Sony Music breached contracts and shorted royalty payments to former American Idol contestants and the series' music company 19 Recordings, according to a federal lawsuit filed today, The Tennessean reports.
The suit — which is seeking at least $10 million in damages — was brought by 19, which entered into licensing agreements with Sony for recordings by several former Idol contestants including Nashville residents and recording artists Kelly Clarkson, Carrie Underwood and Kellie Pickler.
Other artists cited in the suit are Clay Aiken, Chris Daughtry, Jordin Sparks, David Archuleta and David Cook. According to the suit, Sony then shorted 19 and the artists on royalty payments because of "systemically incorrect calculations."
According to the suit, 19, which was founded by Simon Fuller, discovered the shortfalls from audits performed by two separate accounting firms. More shortfalls likely would be discovered if Sony gave 19's accountants full access to the appropriate documents, which the suit alleges Sony has refused to do.
The suit outlines how 19 tried to settle its claims with Sony without success.
American Idol left Sony in 2010 and entered into an agreement with Universal Music Group. 19 is represented in the lawsuit by prominent Nashville entertainment law attorney Richard Busch from the firm King & Ballow. The company is owned by Core Media Group.
"We did not want to have to file this lawsuit, but Sony left us no choice, so this became necessary to protect our artists," Jason Morey, worldwide head of music for 19 Entertainment, said. "Our complaint lays out the claims in great detail. Everything we have to say about the case is set forth in it."
According to the lawsuit, Sony shorted the artists on streaming royalties and incorrectly deducted amounts spent on television advertising.
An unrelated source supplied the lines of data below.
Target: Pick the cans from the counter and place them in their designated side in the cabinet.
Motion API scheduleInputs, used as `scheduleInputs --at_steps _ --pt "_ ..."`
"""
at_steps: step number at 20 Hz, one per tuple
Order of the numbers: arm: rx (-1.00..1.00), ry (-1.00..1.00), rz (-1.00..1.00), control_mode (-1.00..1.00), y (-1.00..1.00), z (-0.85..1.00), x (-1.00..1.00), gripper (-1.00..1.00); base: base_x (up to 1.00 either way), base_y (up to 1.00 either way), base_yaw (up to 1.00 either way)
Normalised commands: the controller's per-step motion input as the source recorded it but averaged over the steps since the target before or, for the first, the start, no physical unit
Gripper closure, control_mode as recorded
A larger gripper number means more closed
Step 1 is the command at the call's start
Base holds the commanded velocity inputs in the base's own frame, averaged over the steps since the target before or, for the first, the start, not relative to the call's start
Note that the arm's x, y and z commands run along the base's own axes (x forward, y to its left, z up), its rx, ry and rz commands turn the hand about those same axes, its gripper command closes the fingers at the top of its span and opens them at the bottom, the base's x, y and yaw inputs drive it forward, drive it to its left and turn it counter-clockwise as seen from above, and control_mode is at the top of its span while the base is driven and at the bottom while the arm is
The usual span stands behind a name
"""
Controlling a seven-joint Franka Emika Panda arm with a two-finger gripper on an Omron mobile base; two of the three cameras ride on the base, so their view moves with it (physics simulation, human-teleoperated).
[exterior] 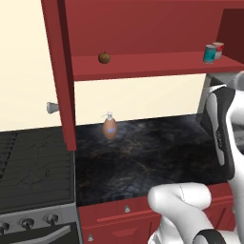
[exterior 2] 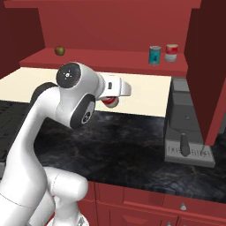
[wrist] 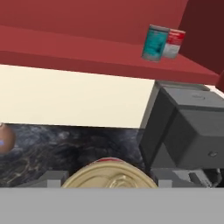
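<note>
A can with a cream-gold lid and red rim (wrist: 109, 174) sits between my gripper's (wrist: 111, 180) fingers, and the gripper is shut on it. From the right base view, the same red-and-white can (exterior 2: 111, 103) hangs under the hand above the black counter (exterior 2: 132, 145). Two more cans stand on the right end of the red cabinet shelf (exterior 2: 101, 59): a teal-blue one (exterior 2: 155, 55) (exterior: 209, 54) (wrist: 154, 43) and a red-banded one (exterior 2: 171, 52) (exterior: 218, 49) (wrist: 174, 43) just right of it. The held can is lower than the shelf and left of that pair.
A brown apple (exterior: 104, 57) lies on the shelf's left part. A brown soap bottle (exterior: 110, 127) stands at the back of the counter. A grey coffee machine (exterior 2: 187, 128) sits under the shelf's right end. The open red door (exterior: 59, 71) hangs left, with the stove (exterior: 33, 167) below.
</note>
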Motion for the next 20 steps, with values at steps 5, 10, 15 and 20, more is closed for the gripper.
scheduleInputs --at_steps 5,10,15,20 --pt "-0.02 -0.1 0.02 -1.0 0.0 0.47 0.02 1.0 0.0 0.0 0.0" --pt "-0.02 -0.08 0.01 -1.0 0.0 0.42 0.13 1.0 0.0 0.0 0.0" --pt "-0.01 -0.06 0.0 -1.0 0.0 0.28 0.29 1.0 0.0 0.0 0.0" --pt "0.0 -0.08 0.0 -1.0 0.0 0.16 0.34 1.0 0.0 0.0 0.0"
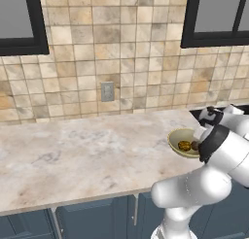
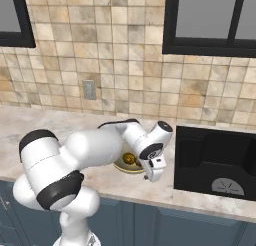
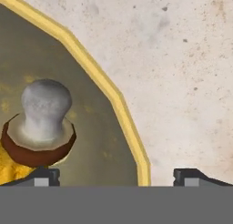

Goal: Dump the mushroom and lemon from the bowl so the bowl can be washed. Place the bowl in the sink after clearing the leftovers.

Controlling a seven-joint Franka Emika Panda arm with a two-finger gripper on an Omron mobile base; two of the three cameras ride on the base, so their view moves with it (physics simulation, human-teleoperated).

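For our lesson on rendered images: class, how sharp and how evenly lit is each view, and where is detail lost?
Left base view: soft, even light, no glare; the pale yellow-cream bowl is half hidden by the white arm. Right base view: the black recessed sink swallows detail. Hand view: close-up, blocky bowl rim; the reddish-brown mushroom with grey stem is clear, faintly shaded.

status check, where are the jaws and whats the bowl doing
Gripper open, jaws straddling the bowl rim, nothing held. Mushroom and lemon in the bowl on the counter. Sink to the right, path looks clear.
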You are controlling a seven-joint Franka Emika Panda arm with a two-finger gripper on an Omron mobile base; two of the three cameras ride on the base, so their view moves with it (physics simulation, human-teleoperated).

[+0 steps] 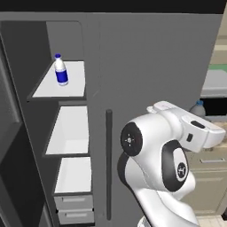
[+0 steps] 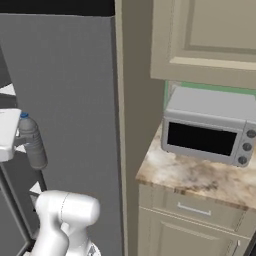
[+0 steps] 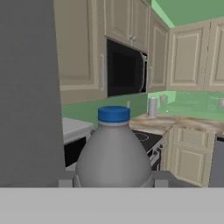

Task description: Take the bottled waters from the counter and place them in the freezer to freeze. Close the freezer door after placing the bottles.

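Freezer (image 1: 66,133) stands open at the left of my left base view, a tall narrow grey compartment with white shelves and grey drawers, and the small white plastic bottle with the blue label and blue cap (image 1: 60,71) already stands upright on its top shelf in the upper left of the frame. My two-finger gripper (image 3: 113,181) is clamped around the second bottle, the translucent grey plastic one with a bluish cap (image 3: 113,151); in the hand view it stands at centre bottom between the fingers, and in the right base view it hangs at the left edge in front of the plain grey fridge door (image 2: 75,100). The beige-brown marbled stone counter (image 2: 200,177) sits at the right of that view under a silver toaster oven (image 2: 210,127), well apart from the bottle. I judge one bottle done and this one in transit. The risks I see: the hand camera looks toward the stovetop side, away from the shelves, so the swing toward the freezer is wide and the bottle could clip the compartment's edge; a low grip on a smooth body could let it tilt; and setting it too near the first bottle could topple that one.
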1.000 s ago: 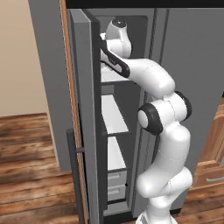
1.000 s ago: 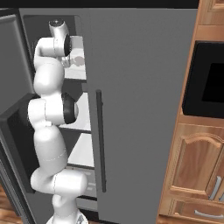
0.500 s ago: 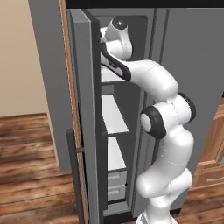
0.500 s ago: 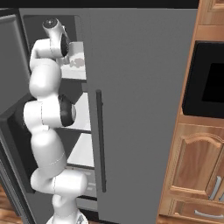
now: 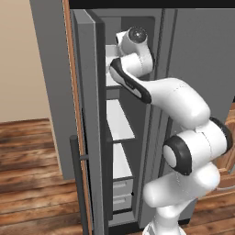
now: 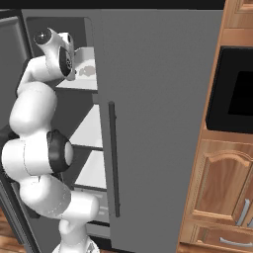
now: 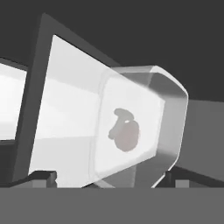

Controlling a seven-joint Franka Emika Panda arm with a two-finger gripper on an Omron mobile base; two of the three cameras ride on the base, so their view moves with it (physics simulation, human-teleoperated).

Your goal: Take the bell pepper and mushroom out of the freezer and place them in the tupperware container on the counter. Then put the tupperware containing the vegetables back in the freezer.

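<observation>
The tupperware container (image 7: pixel 142 118) rests on the freezer's top white shelf (image 7: pixel 65 118), its translucent white wall facing the hand. A blurred grey-pink lump (image 7: pixel 124 133) shows through that wall; I cannot tell whether it is the bell pepper or the mushroom. My gripper (image 7: pixel 109 179) is open just in front of the container, one dark fingertip (image 7: pixel 43 177) off to the left and clear of the box. In the right base view the container (image 6: pixel 88 59) sits beside the white hand (image 6: pixel 62 57), with a brownish blob (image 6: pixel 88 71) inside. The counter is out of view.
The open freezer door (image 5: pixel 87 119) stands close on the arm's left, with its dark bar handle (image 5: pixel 78 183). Lower white shelves (image 5: pixel 120 120) and two small grey drawers (image 5: pixel 121 193) sit below. The shut grey fridge door (image 6: pixel 158 123) and wooden cabinets (image 6: pixel 222 188) lie to the right.
The jaws have spread wide apart and let go of the container, which stays on the top shelf. The hand has shifted slightly within the freezer opening.
</observation>
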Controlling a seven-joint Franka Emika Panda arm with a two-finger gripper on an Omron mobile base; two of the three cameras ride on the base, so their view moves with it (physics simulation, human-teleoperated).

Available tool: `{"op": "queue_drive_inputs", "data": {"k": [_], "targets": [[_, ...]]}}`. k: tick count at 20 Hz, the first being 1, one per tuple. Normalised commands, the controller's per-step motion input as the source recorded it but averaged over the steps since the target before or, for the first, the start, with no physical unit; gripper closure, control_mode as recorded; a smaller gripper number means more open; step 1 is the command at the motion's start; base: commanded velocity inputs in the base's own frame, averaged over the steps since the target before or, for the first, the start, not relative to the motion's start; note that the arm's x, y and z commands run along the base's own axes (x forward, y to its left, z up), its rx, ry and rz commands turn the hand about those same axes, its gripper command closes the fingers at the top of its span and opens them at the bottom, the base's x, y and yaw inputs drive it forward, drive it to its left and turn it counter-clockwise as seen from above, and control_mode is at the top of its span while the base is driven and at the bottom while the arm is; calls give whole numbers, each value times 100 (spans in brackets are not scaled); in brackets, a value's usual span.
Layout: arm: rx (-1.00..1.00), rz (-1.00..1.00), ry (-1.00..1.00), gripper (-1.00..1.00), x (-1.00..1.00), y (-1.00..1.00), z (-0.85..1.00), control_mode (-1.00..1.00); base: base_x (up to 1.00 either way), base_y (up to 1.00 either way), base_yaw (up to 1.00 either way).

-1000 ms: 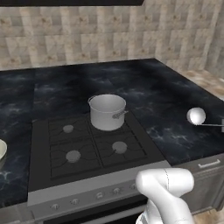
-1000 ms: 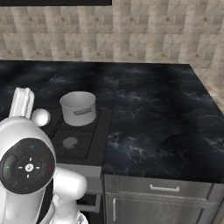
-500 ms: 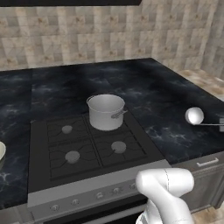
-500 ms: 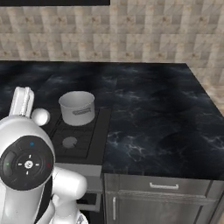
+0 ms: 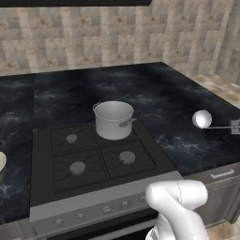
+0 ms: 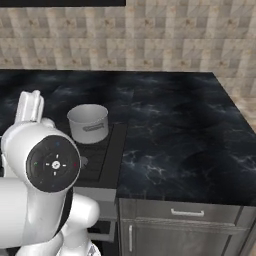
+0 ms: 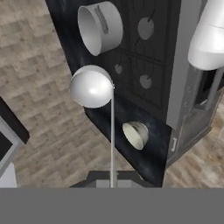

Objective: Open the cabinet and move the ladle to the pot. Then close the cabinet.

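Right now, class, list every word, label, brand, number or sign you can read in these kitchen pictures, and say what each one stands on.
None: no readable text anywhere.
The pot, the ladle, the stove and the counter carry no words or numbers.
The stove's front knobs are too small to show any marks.
The small coloured dots on the robot's round joint cap are not letters.
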Motion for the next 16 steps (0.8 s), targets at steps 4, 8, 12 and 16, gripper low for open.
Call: {"op": "queue_drive_inputs", "data": {"k": [4,8,12,16], "targets": [[0,18,0,100,18,0,5,-100,0,0,0],[0,18,0,100,29,8,2,-100,0,0,0],[0,20,0,100,51,22,0,-100,0,0,0],[-5,8,0,100,58,36,0,-100,0,0,0]]}}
Other accounting moves by Sony, such as incorrect royalties paid for joint-venture compilation albums that included hit songs by the contestants, also led to underpayments.
Under the terms of the contestants' agreement with American Idol, Sony had the right of first refusal to sign them to record deals. Some of the artists, including Clarkson, Underwood and Daughtry have remained on Sony label imprints, and the artists are not listed as plaintiffs on the lawsuit.
"Sony has failed to comply with the terms of the recording agreements, and failed to fulfill its obligations under the recording agreements by failing to properly account to and pay 19 royalties for licensing, sales and other exploitations of the masters," the suit alleges.
The breaches and underpayments have been compounded by the success of the former Idol contestants, especially Clarkson and Underwood who have reached superstar status. The suit outlines the commercial success of Clarkson, who has sold more than 20 million albums and achieved 54 Billboard No. 1 songs, and Underwood, who has sold 15 million records.
"We have investigated this matter thoroughly and feel strongly about each of the claims," Busch said.
The suit, filed in New York federal court, seeks compensatory damages in excess of $7 million in addition to $3 million in interest, plus costs for the audits and attorney's fees.